Right Bike Size Advice Needed
September 1, 2010 at 2:31 pm #4217
Yes, another bike noob asking advice, whee!
I’m thinking of getting a bike, never rode one before, but I’ve won a poker tournament recently and the cash is burning a hole in my pocket, plus I’d better spend it before the wife thinks of something ‘practical’.
Anyways, there’s a few used Honda CBR 125’s in my area, which I’ve read is a great starter. But I’m not sure if it not too small for me, I’m 6.2, 195 pounds, not a little guy and the last thing I want to do is eat pavement because I’m riding something designed for someone half my size.
Any advice, or recommendations would be awesome, thanks!
– BartSeptember 1, 2010 at 4:11 pm #28387briderdtParticipant
Alas, they’re not available here…
Anyway, those bikes would be fine on backroads and such, but may be a bit challenged on highways. Size-wise, you’d have to sit on it to be sure.September 1, 2010 at 4:32 pm #28388
That is my first bike, which I have put over 8000kms this year. It is great for learning to ride, without felling like it is way too small of a bike. I don’t know if you have gone in and sat on the CBR125R yet, but it is a smaller bike than the GS500 (physically smaller)…I’m 5’11 and the GS is about as small of a bike as I would suggest for a taller person…I don’t know about the physical size of the Ninja 250R or the 500R, but I think they are similar to the GS…my 11yr old daughter can almost get her feet down on the CBR, she was very excited about that…only you will know what fits and what doesn’t, but at 6’2 you will be in the same boat as me at a minimum…the 500s have enough power to do hiway travel without any problem, just remember these are sporty looking commuter bikes, not sport bikes…so don’t expect powerful accelleration at hiway speed (that was a problem I had at first…)…I have decided that I will be upgrading my bike next season to a cruiser for more comfort (I’m getting older…lol)…if you are in Canada you could also check out the Ninja 400R that is brand new this year, and fuel injected…woo hoo…

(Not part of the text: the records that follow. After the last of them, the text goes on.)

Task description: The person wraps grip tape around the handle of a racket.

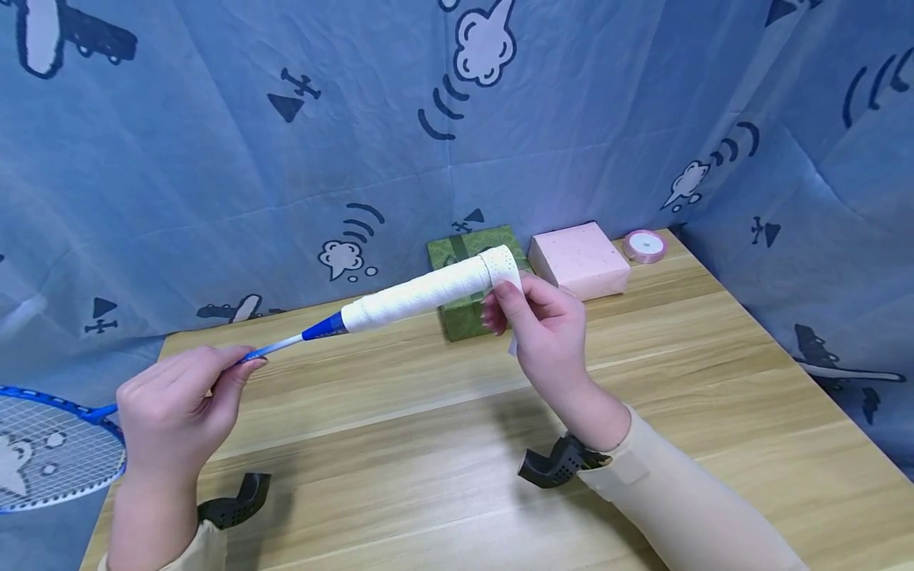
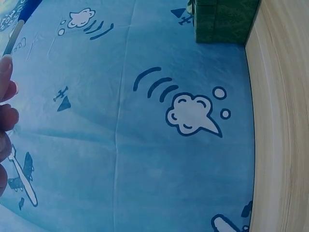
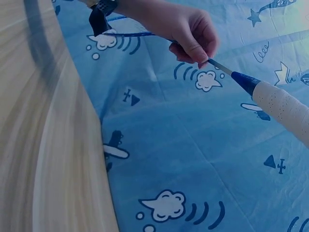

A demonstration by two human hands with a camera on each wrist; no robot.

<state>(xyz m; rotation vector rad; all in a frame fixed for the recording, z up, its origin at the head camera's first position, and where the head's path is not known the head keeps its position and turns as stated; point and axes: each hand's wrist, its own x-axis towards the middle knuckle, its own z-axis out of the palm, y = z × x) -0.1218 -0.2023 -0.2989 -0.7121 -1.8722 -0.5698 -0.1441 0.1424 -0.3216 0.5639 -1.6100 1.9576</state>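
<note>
Above the wooden surface (image 1: 428, 444), the left hand (image 1: 171, 412) is pinching the racket (image 1: 286, 345) shaft while the right hand (image 1: 546, 325) is pinching white grip tape (image 1: 428, 295) at the butt; wrapping is looking nearly finished, only the loose tail remaining

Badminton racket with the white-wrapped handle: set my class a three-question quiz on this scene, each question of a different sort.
1. True or false: the left hand pinches the thin blue racket shaft.
2. Which hand grips the loose end of the white perforated grip tape?
3. The round pink ribbon spool lies beside: A) the green patterned gift box; B) the pink square box.

Key: 1 true; 2 the right hand; 3 B.
</note>
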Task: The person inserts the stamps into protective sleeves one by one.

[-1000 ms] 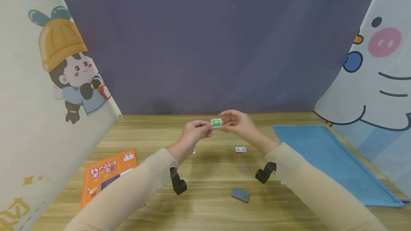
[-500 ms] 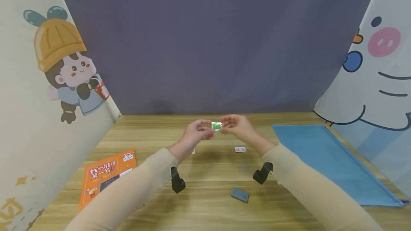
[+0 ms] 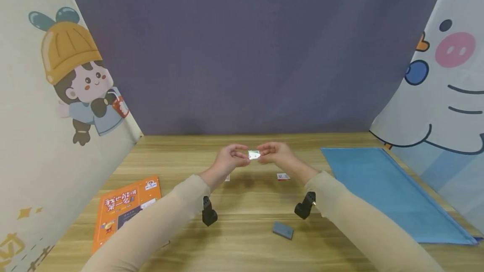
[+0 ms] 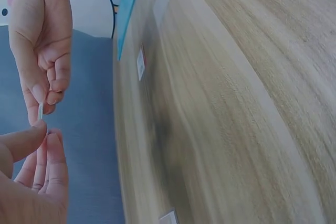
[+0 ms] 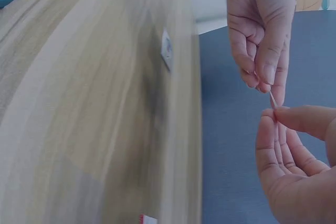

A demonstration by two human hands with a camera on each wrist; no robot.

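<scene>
Both hands pinch a small thin card (image 3: 254,155) between them above the table. My left hand (image 3: 231,157) grips its left edge with thumb and fingers; my right hand (image 3: 277,154) grips the right edge. In the head view the card's face is mostly white with glare. Edge-on, the card (image 4: 40,111) is a thin strip in the left wrist view, and both thumbs press it from one side. On the table below lie a small white-and-red card (image 3: 282,176) and another small card (image 3: 227,177), the latter partly hidden behind my left wrist.
A grey-blue block (image 3: 282,230) lies on the wooden table (image 3: 242,251) nearer to me. At the left is an orange book (image 3: 128,200), partly under my left forearm in view. A blue flat sheet (image 3: 370,188) lies at the right. A dark curtain (image 3: 249,53) closes off the back.
Both hands have come down slightly with the card between them. The card's face has tilted from plain green to a bright white glare. Things on the table have not moved.
</scene>
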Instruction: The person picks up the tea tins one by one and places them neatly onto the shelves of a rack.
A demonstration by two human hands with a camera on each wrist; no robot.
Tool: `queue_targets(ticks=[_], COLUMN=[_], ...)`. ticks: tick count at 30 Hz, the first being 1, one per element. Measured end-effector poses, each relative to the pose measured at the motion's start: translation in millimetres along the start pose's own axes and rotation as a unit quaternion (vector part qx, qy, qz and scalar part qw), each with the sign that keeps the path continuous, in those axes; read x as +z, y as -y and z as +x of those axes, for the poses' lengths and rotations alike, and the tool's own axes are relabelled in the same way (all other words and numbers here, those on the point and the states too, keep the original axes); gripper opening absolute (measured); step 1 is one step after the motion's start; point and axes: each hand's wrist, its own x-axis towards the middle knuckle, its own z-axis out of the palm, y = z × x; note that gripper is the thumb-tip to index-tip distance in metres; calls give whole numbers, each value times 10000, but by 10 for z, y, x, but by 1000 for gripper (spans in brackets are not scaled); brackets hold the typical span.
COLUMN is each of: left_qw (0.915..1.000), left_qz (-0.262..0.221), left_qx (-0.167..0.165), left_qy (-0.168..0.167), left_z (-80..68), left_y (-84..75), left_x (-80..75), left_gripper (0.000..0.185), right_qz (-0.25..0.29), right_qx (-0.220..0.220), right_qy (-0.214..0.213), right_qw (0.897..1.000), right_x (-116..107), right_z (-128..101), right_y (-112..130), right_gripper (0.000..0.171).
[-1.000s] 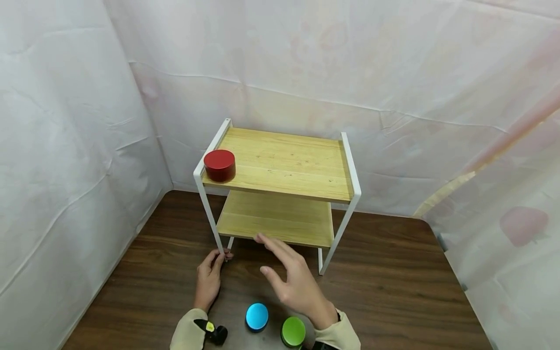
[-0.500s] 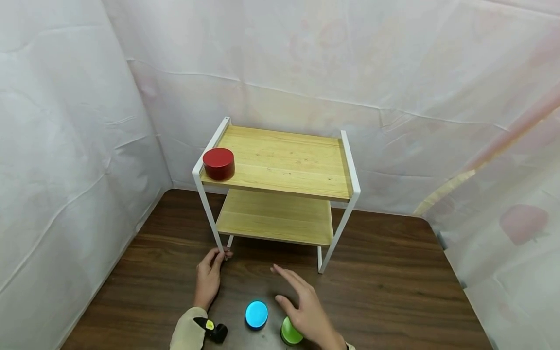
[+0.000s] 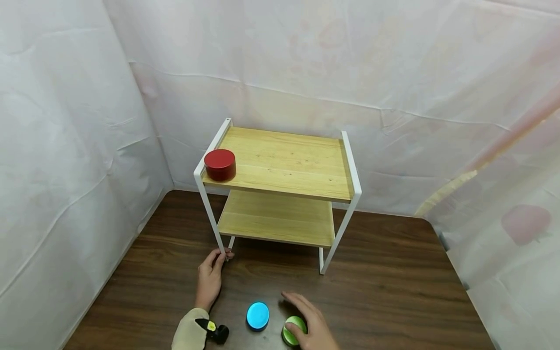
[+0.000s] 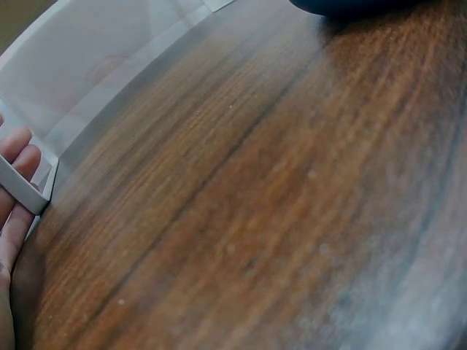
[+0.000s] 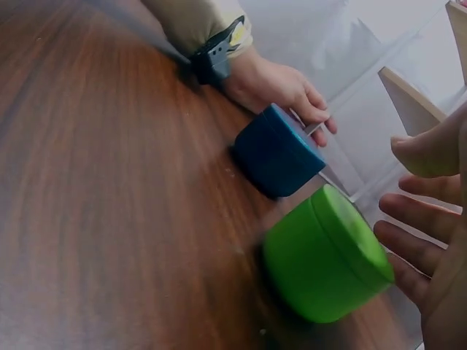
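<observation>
We steady the rack's near-left leg (image 3: 217, 238) with our left hand (image 3: 211, 279) pinching it; our open right hand (image 3: 311, 324) reaches the green tin (image 3: 292, 330) near us, next needing a closing grip

Green round tin (image 3: 292, 331), bright blue round tin (image 3: 257, 316), glossy red round tin (image 3: 220, 165) on the top board. Shelf (image 3: 280, 167) has light yellow wood-grain boards in a white metal frame; counter (image 3: 385, 296) is dark brown wood grain. Backdrop sheets (image 3: 65, 121) white, faintly pink; sleeve (image 3: 189, 330) beige
</observation>
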Motion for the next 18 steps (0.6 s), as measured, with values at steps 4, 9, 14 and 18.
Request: queue_targets(ticks=[4, 9, 14, 18], left_qw=[10000, 10000, 9999, 9998], left_qz=[14, 40, 104, -53], left_qx=[-38, -54, 110, 140], left_qy=[-9, -48, 55, 144], left_z=[-44, -18, -6, -2], left_y=[-190, -14, 78, 78], left_x=[20, 20, 0, -17], left_gripper=[24, 24, 25, 27], right_qz=[142, 176, 244, 235], right_qx=[-175, -700, -593, -711], right_qy=[265, 391, 580, 635], right_qw=[9994, 9966, 9963, 9952], right_x=[10, 78, 89, 117], right_z=[-63, -121, -186, -207], right_y=[-102, -288, -273, -290], right_gripper=[55, 58, 62, 61])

If you are looking for a GS500 and you are in the Red Deer, Alberta area…drop me a note in here…maybe we could talk…lol
Good luck!!September 1, 2010 at 7:04 pm #28386
Yes, it seems every other day someone would ask the same question, and the same answers are given. Read through the old threads and you’ll see dozens of similar threads.
I’m 6′, 170 lbs. For my first bike, I didn’t want one that’s too powerful, like a 600, nor a bike that’s smaller than necessary, like a 250. I started on a GS500 after extensive research. A Ninja 500 would be in the same category. If you just do a search on the web on GS500, you can see what everyone says about it.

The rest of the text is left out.